> [Task statement]
Each entry below is to be printed verbatim.
------ Data listing ------
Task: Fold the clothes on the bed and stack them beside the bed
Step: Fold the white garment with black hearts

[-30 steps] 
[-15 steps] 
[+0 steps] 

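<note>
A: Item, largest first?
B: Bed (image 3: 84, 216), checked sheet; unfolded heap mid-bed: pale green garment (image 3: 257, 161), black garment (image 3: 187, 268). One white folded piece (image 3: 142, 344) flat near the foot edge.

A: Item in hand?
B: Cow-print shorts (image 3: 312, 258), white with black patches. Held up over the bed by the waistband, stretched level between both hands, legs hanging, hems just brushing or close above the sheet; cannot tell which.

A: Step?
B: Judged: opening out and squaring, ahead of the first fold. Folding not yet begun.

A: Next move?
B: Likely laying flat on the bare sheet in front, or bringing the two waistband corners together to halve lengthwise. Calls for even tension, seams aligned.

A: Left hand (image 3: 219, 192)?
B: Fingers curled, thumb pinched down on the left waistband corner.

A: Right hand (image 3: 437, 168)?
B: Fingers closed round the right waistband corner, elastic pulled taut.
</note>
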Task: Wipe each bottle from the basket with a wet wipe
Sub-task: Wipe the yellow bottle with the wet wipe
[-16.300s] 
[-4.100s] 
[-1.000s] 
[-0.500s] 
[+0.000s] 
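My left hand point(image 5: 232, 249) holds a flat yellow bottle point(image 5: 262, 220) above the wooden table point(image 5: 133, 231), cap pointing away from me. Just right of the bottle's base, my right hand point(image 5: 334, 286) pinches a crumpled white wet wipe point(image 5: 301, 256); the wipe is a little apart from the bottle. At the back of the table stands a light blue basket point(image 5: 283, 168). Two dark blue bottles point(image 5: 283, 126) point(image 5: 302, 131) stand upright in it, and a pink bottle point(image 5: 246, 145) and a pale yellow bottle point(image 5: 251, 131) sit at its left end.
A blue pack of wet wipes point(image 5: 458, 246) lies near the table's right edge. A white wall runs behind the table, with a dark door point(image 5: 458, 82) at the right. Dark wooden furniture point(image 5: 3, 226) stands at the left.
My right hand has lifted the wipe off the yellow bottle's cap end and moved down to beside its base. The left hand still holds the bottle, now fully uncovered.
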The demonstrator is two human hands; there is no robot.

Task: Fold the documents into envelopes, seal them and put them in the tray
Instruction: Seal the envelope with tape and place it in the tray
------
> [Solution for this exercise]
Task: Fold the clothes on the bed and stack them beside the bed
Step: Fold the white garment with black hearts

[-30 steps] 
[-15 steps] 
[+0 steps] 

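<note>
A: Item, largest first?
B: Bed (image 3: 84, 216), checked sheet; unfolded heap mid-bed: pale green garment (image 3: 257, 161), black garment (image 3: 187, 268). One white folded piece (image 3: 142, 344) flat near the foot edge.

A: Item in hand?
B: Cow-print shorts (image 3: 312, 258), white with black patches. Held up over the bed by the waistband, stretched level between both hands, legs hanging, hems just brushing or close above the sheet; cannot tell which.

A: Step?
B: Judged: opening out and squaring, ahead of the first fold. Folding not yet begun.

A: Next move?
B: Likely laying flat on the bare sheet in front, or bringing the two waistband corners together to halve lengthwise. Calls for even tension, seams aligned.

A: Left hand (image 3: 219, 192)?
B: Fingers curled, thumb pinched down on the left waistband corner.

A: Right hand (image 3: 437, 168)?
B: Fingers closed round the right waistband corner, elastic pulled taut.
</note>
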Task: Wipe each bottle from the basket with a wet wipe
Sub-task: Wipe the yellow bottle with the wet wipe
[-16.300s] 
[-4.100s] 
[-1.000s] 
[-0.500s] 
[+0.000s] 
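My left hand point(image 5: 232, 249) holds a flat yellow bottle point(image 5: 262, 220) above the wooden table point(image 5: 133, 231), cap pointing away from me. Just right of the bottle's base, my right hand point(image 5: 334, 286) pinches a crumpled white wet wipe point(image 5: 301, 256); the wipe is a little apart from the bottle. At the back of the table stands a light blue basket point(image 5: 283, 168). Two dark blue bottles point(image 5: 283, 126) point(image 5: 302, 131) stand upright in it, and a pink bottle point(image 5: 246, 145) and a pale yellow bottle point(image 5: 251, 131) sit at its left end.
A blue pack of wet wipes point(image 5: 458, 246) lies near the table's right edge. A white wall runs behind the table, with a dark door point(image 5: 458, 82) at the right. Dark wooden furniture point(image 5: 3, 226) stands at the left.
My right hand has lifted the wipe off the yellow bottle's cap end and moved down to beside its base. The left hand still holds the bottle, now fully uncovered.
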The demonstrator is two human hands; there is no robot.

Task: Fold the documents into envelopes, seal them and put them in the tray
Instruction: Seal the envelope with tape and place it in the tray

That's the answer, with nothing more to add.